Since 2001, the overarching philosophical framework for DDR, guiding every decision; from program design to implementation and dynamic adjustment on a daily basis, has been the Human Security Agenda; from Sierra Leone, Haiti, Somalia, CAR and in Nepal to 2012. The newest incarnation of DDR is comingling with VE, and countering violent extremism (CVE). Current thinking in DDVE is devoid of the Human Security Agenda launched by UNDP in 1994 in favor of perceived national security imperatives. While UNDP is stepping away from DDR as a thematic area as demonstrated in its Strategic Plan for 2104-2017, the UN no longer owns the concept. Human security is beyond the UN, adopted by Civil Society, by the NGO and humanitarian sectors and remains relevant. It is time for the UN reconsideration the rumor of the death of human security or it may find itself struggling some distance behind humanitarian progress. For practitioners in DDR, the human security agenda should remains an overarching philosophical guide, especially in non-permissive environments.

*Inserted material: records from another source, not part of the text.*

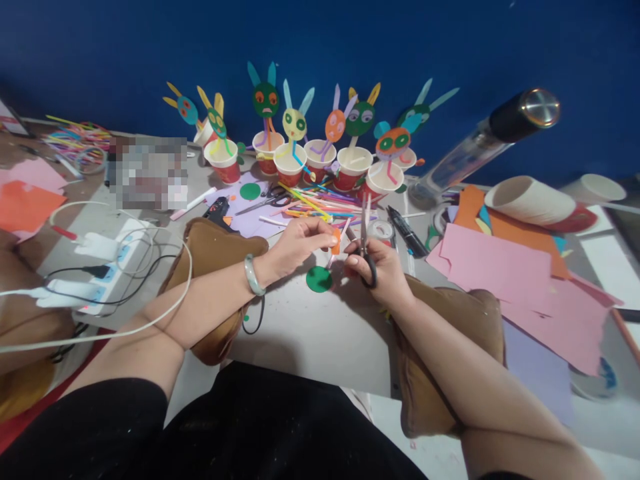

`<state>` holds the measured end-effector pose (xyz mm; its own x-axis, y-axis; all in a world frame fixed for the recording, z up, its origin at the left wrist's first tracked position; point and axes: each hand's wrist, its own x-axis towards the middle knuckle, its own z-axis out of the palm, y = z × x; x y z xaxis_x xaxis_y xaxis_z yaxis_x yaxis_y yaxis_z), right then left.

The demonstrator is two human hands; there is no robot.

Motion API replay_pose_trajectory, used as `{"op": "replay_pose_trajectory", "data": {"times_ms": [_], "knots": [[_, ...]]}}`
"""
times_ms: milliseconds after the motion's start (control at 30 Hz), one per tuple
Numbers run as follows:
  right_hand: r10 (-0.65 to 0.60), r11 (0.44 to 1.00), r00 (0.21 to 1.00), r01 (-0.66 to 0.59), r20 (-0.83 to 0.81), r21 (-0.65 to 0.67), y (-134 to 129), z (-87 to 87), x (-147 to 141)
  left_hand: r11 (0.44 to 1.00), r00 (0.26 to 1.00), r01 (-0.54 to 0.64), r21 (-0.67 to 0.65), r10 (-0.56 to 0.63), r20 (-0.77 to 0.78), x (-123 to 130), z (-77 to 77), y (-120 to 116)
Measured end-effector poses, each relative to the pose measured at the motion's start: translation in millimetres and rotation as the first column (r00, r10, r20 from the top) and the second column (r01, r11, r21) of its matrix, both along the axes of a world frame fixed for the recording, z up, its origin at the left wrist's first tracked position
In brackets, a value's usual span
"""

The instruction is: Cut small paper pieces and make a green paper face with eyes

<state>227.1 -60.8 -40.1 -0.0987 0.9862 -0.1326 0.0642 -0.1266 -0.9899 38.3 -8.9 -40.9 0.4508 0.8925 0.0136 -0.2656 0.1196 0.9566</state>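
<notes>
My left hand (305,245) pinches a small piece of orange paper (337,241) between thumb and fingers. Close beside it, my right hand (381,268) is closed on a pair of scissors (369,260), blades pointing up and away from me. Below the two hands a green paper circle (319,279) lies on the table. A thin pale stick shows by the orange paper; I cannot tell whether a hand holds it. Brown cushions (453,320) lie under both forearms.
Paper cups (290,164) with paper rabbit-eared faces stand along the blue wall. Before them lie coloured straws (320,200), another pair of scissors (273,197) and a glue gun (217,212). Right are pink paper sheets (495,267) and a tall bottle (460,157); left, a power strip (117,267) with cables.
</notes>
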Motion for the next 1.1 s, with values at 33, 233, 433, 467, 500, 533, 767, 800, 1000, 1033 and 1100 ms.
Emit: {"op": "replay_pose_trajectory", "data": {"times_ms": [33, 233, 433, 467, 500, 533, 767, 800, 1000, 1033, 1100], "knots": [[-0.021, 1.000, 0.999, 0.021, -0.035, -0.002, 0, -0.8, 0, 1.000, 1.000, 0.004, 0.000, -0.004, -0.001, 0, 0.2, 0], [-0.011, 1.000, 0.985, 0.008, -0.171, -0.021, 1, -7.1, -1, 0.999, 0.998, 0.038, -0.037, -0.040, -0.057, 1, 1.0, -2], [0.004, 0.999, 0.987, -0.011, -0.160, -0.040, 1, -8.5, -4, 0.995, 0.994, 0.066, -0.069, -0.072, -0.080, 2, 0.9, -4], [0.000, 0.999, 0.986, -0.006, -0.168, -0.037, 1, -9.1, -4, 0.995, 0.993, 0.074, -0.059, -0.079, -0.084, 2, 1.0, -5], [-0.005, 1.000, 0.983, -0.001, -0.181, -0.029, 2, -9.9, -4, 0.995, 0.992, 0.083, -0.046, -0.087, -0.091, 2, 1.1, -5], [-0.008, 1.000, 0.980, 0.005, -0.201, -0.018, 2, -11.0, -4, 0.995, 0.991, 0.092, -0.031, -0.094, -0.099, 2, 1.3, -5], [-0.034, 0.999, 0.961, 0.040, -0.273, 0.018, 3, -16.1, -2, 0.994, 0.989, 0.107, 0.012, -0.105, -0.104, 1, -1.0, -4], [-0.034, 0.999, 0.961, 0.040, -0.276, 0.016, 3, -16.3, -1, 0.994, 0.989, 0.107, 0.014, -0.105, -0.100, 1, -1.8, -4], [-0.046, 0.999, 0.956, 0.048, -0.289, 0.000, 5, -18.0, -2, 0.997, 0.994, 0.072, 0.023, -0.070, -0.084, 2, -4.8, -3], [-0.051, 0.999, 0.955, 0.053, -0.291, -0.002, 5, -18.0, -3, 0.997, 0.994, 0.074, 0.028, -0.072, -0.085, 2, -4.3, -3], [-0.070, 0.997, 0.950, 0.073, -0.305, -0.004, 4, -17.0, -4, 0.995, 0.993, 0.086, 0.045, -0.082, -0.079, 1, -2.7, -3]]}}
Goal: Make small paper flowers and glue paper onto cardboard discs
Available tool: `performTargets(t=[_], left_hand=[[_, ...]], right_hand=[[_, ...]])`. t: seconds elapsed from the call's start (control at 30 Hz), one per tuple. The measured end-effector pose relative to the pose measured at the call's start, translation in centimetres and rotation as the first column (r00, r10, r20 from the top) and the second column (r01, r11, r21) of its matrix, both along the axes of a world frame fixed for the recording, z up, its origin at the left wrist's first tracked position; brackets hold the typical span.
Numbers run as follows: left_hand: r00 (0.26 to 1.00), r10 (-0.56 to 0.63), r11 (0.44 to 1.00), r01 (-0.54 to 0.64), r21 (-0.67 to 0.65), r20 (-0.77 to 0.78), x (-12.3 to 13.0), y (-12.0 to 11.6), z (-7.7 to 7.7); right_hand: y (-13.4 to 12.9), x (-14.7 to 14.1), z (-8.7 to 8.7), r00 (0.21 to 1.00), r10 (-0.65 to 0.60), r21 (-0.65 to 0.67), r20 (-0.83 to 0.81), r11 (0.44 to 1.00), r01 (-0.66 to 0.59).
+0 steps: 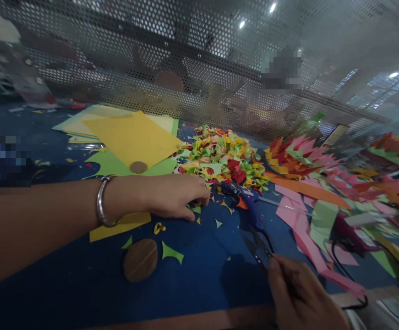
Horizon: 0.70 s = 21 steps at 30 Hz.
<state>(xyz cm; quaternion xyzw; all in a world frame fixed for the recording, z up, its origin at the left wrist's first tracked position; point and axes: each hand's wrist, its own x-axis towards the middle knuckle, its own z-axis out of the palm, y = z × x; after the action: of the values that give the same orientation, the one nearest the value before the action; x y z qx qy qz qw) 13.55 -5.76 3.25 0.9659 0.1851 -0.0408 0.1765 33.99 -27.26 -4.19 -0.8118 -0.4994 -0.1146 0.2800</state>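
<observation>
My left hand (182, 195), with a silver bangle at the wrist, is stretched low over the blue table beside a heap of small coloured paper pieces (223, 153). Its thumb and bent fingers are apart, with small scraps under them and no held thing visible. Near the front edge, my right hand (298, 288) grips a pair of scissors (258, 252) with the blades slightly parted and pointing away from me. A blue glue gun (252, 208) lies between the two hands, a glue stick in its back. Closer to me rests a brown round disc (140, 260) beside a green paper scrap (172, 253).
Yellow (132, 135) and green paper sheets lie at the back left, a second brown disc (138, 167) on them. Pink paper strips (309, 247), folded-paper pieces (302, 153) and a purple glue gun (350, 231) with a cord crowd the right. A perforated screen (185, 50) stands behind.
</observation>
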Motion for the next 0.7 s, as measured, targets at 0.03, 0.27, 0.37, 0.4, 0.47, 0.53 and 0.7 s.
performTargets(t=[0.03, 0.27, 0.37, 0.4, 0.47, 0.53, 0.7], left_hand=[[1.0, -0.01, 1.0, 0.011, -0.016, 0.011, 0.0, 0.3, -0.2], [0.998, -0.042, 0.996, 0.045, -0.071, 0.035, -0.3, 0.8, -0.4], [0.998, -0.031, 0.995, 0.035, -0.089, 0.049, -0.6, 1.0, -0.6], [0.998, -0.029, 0.995, 0.034, -0.09, 0.057, -0.6, 1.1, -0.6], [0.997, -0.031, 0.995, 0.037, -0.093, 0.066, -0.6, 1.3, -0.7], [0.997, -0.033, 0.994, 0.039, -0.103, 0.063, -0.6, 1.3, -0.7], [0.998, -0.046, 0.995, 0.049, -0.091, 0.045, -0.5, 0.8, -0.9]], right_hand=[[0.0, 0.0, 0.0, 1.0, 0.016, 0.008, -0.003, 1.0, -0.016], [0.0, -0.2, -0.1, 0.999, 0.005, -0.001, 0.041, 1.0, -0.005], [0.0, -0.1, -0.1, 0.999, 0.02, -0.013, 0.035, 1.0, -0.02], [0.0, -0.1, -0.1, 0.999, 0.028, -0.01, 0.035, 1.0, -0.028], [0.0, -0.1, -0.1, 0.998, 0.036, 0.002, 0.041, 0.999, -0.037], [0.1, -0.1, -0.1, 0.998, 0.034, 0.013, 0.045, 0.999, -0.035], [0.1, -0.1, -0.1, 0.998, 0.051, 0.032, 0.039, 0.998, -0.052]])
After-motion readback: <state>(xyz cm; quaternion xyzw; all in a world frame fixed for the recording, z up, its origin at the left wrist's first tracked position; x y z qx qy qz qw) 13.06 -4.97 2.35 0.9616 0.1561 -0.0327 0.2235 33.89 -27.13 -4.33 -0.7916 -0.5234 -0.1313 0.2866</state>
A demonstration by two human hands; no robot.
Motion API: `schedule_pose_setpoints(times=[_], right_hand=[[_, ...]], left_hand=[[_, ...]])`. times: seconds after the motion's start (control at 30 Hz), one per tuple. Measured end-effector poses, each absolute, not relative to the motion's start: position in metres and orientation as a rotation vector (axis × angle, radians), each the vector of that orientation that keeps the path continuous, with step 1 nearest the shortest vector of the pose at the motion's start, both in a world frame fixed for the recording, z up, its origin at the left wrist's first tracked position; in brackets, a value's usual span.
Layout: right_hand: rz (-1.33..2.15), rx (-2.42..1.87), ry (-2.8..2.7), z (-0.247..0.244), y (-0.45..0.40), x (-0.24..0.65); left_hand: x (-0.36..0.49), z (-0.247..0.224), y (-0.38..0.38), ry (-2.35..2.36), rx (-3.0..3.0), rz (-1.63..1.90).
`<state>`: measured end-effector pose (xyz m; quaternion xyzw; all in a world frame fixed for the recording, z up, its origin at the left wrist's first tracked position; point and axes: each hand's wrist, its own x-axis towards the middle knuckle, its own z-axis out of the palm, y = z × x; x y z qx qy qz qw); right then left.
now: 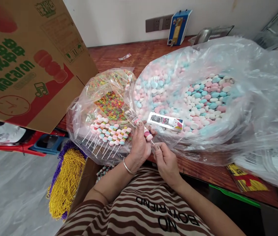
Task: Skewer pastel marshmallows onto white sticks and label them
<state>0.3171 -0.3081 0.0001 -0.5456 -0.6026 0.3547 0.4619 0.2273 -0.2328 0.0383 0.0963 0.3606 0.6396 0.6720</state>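
Observation:
My left hand [140, 142] is closed round a clear printed wrapper [132, 117] with a pink-and-white candy skewer [149, 135] in its lower end. Just below, my right hand [166, 162] pinches the skewer's thin white stick [153, 143] between thumb and fingers. To the left, several finished candy skewers [113, 132] in pink, white, yellow and blue lie in rows on a clear bag, sticks pointing toward me. A stack of flat printed wrappers [164, 121] rests on the plastic to the right of my left hand.
An open bag of small colourful ring candies [111, 103] stands behind the skewers. A large clear bag of pastel candies [207, 95] covers the right. A cardboard box [32, 65] rises at left, gold bead strings [67, 183] below it. A blue device [179, 28] stands by the wall.

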Motion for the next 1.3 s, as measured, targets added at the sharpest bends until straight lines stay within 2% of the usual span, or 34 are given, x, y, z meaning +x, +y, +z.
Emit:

In addressing DDR and CVE greater consideration must be given to the need for it to be addressed from a multidimensional perspective inclusive of Reintegration; a global approach at the UN, regional engagement and at community and national level. Civil society must be facilitated and empowered to address VE in developing normative environments at a local level part and parcel to the New Deal. Efforts must be made to disaggregate the threat of network mobilized VE so that it can be addressed and focused on at local levels. A lighter footprint is required while recognizing the role that Western hubris has played in creating the organizations currently promoting VE. The Institute for Islamic Strategic Affairs (IISA) in London advocates for Islamist Led DDR (IDDR) in places such as Libya. This may be a good place to start.

As regards the way forward, emerging policy must be highly flexible to permit case specific pragmatism in addressing disarmament and disengagement in offensive operations whether in addressing voluntary participation, some type of rule of law approaches such as parole or restorative justice. Regarding the roll of DDR in the aftermath of “successful” offensive operations; generally this is called a post-conflict environment, which is exactly what ‘classic’ DDR was designed to address. Dr. Vanda Felbab-Brown, Senior Fellow, at The Brookings Institution and author of the recent UN supported publication on disengaging end demobilizing violent extremists essays, DDR in the Context of Offensive Military Operations, Counterterrorism, CVE and Non-Permissive Environments and DDR – A Bridge Not Too Far: A field Report From Somalia, nails the most important consideration for the UN when contemplating engagement in DDR during Offensive Operations, including in the case of VE;  “The international community needs to judge very carefully at what point it’s engagement in suboptimal processes still has more positive impact and humanitarian conditions and conflict mitigation than negative effect”.

While laying the foundations for our broad policy parameters we must allow for pragmatic context specific responses grounded in the Human Security Agenda. The principles enshrined therein need to be reaffirmed at a policy level as the overarching guiding philosophy in the context of DDR and CVE.